О чем же я говорил? Ага, о твоем Косте. Он привез кучу фотографий — ты их хорошо сберег. Какая-то вечеринка тридцать лет назад — мы хохочем, веселимся. Кто это фотографировал? Смешные любительские снимки. Не перебивай… Потом субботник — грузим кирпич. Потом на лыжах. На военных занятиях. А дальше, дальше? Как все это вдруг для меня оборвалось — и уже я на улице, и уже на мне тавро недоверия, и уже я — ничто. Во всем институте один ты знал меня давно, знал моего брата, родителей. Земляки! И ты молчал. А потом мы случайно встретились на улице и ты стал горячо уверять меня, что твое молчание было, собственно говоря, проявлением наибольшей заботы обо мне. Могли бы сказать, что твоя поддержка основывается на беспринципных приятельских, земляческих соображениях, — и это только повредило бы мне. А еще ты говорил, что должен был прислушаться к голосу коллектива, нельзя противопоставлять себя целому коллективу. Это же открытое проявление мелкобуржуазного индивидуализма.
Так ты говорил? Я все, все помню. И странное дело: я слушал тебя и не мог найти ни единого слова, чтобы возразить. Коллектив. Решительность и непримиримость. Принципиальность превыше всего — долой личные соображения… Разве я сам не твердил это ежедневно? Слова были высокие, выше наших голов, они гипнотизировали. И я уже верил, что твое молчание было чистым золотом.
Я смотрел на снимки, которые привез твой сын.

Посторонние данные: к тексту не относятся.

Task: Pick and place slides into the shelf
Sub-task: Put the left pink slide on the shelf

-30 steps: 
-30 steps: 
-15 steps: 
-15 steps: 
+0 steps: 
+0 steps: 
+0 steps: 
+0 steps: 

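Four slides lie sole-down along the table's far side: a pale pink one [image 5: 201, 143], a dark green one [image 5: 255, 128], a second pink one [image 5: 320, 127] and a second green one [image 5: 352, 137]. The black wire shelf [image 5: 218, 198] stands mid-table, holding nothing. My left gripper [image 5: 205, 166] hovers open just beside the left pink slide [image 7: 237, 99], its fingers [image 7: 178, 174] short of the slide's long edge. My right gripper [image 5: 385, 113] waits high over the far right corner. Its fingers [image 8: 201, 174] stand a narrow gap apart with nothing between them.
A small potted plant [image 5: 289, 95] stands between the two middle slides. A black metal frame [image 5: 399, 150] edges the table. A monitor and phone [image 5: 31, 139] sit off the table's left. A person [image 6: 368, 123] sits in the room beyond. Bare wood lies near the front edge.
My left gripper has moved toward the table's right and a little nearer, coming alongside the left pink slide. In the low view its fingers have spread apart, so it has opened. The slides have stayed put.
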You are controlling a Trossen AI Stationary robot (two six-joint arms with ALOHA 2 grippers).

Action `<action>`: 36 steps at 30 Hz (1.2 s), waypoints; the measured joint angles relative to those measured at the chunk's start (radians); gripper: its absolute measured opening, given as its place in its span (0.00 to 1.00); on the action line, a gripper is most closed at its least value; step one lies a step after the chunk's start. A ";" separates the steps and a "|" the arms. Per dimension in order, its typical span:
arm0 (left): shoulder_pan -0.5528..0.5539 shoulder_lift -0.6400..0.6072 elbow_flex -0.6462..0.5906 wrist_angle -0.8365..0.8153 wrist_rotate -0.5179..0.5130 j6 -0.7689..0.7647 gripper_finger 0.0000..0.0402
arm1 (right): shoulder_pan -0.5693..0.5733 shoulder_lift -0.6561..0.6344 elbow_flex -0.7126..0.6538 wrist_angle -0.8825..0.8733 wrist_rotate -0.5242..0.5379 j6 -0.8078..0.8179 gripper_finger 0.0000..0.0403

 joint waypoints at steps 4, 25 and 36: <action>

Мы с тобою рядом, ты обнимаешь меня за плечи, мы смеемся… Что ты говоришь? Сороконожка? Правда ли у нее сорок ног, или это только такое название?.. Замолчи! А где же кофе? Ведь я просил кофе. Что это за гнусная гостиница, где все белым-бело?..
Гипноз! Слова, которые вызывают автоматическую реакцию… Знаешь, где я избавился от этого гипноза? На фронте. Там тоже был коллектив. Но каждый должен был еще быть бойцом. Каждый, и не иначе. Должен, если надо, под минами тащить раненого товарища. Должен, если надо, залечь у пулемета и прикрывать отход своей роты. Иногда с напарником, а иногда и один. И уже знаешь, наверняка знаешь, что больше не увидишь ни друзей, ни родной матери, и что десяток пуль из немецкого автомата — это еще если повезет! Потому что страшнее — ранение, плен. Я один — и никаких слов! Зачем слова — высшая правда в этом пулемете, с которым я должен прикрыть отход целой роты. Я уже не увижу их — ни живых, ни мертвых. Захлебываюсь смертельной гордостью — я один, один, а их сто! И никто не шипит из-за угла, что я ставлю себя выше коллектива. Тут нет темных углов — вот мой окоп и немцы начинают атаку.